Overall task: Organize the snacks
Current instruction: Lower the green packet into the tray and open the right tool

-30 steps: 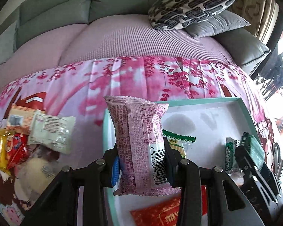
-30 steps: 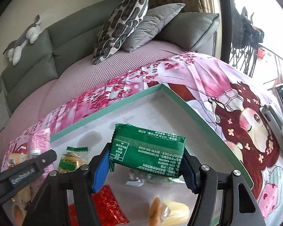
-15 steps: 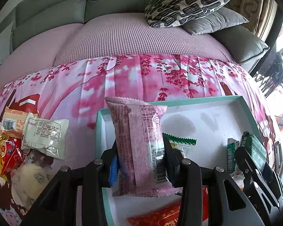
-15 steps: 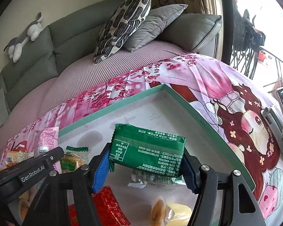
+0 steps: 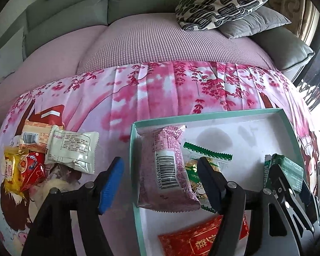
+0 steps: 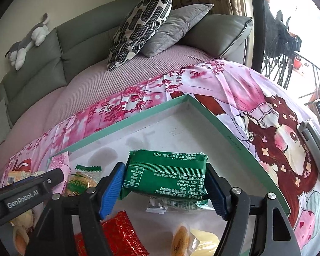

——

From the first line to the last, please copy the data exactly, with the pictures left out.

**Task solution**.
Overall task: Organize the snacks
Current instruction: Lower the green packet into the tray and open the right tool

-30 steps: 
-30 steps: 
-15 steps: 
-15 steps: 
+0 steps: 
+0 steps: 

That completes the response to the exercise.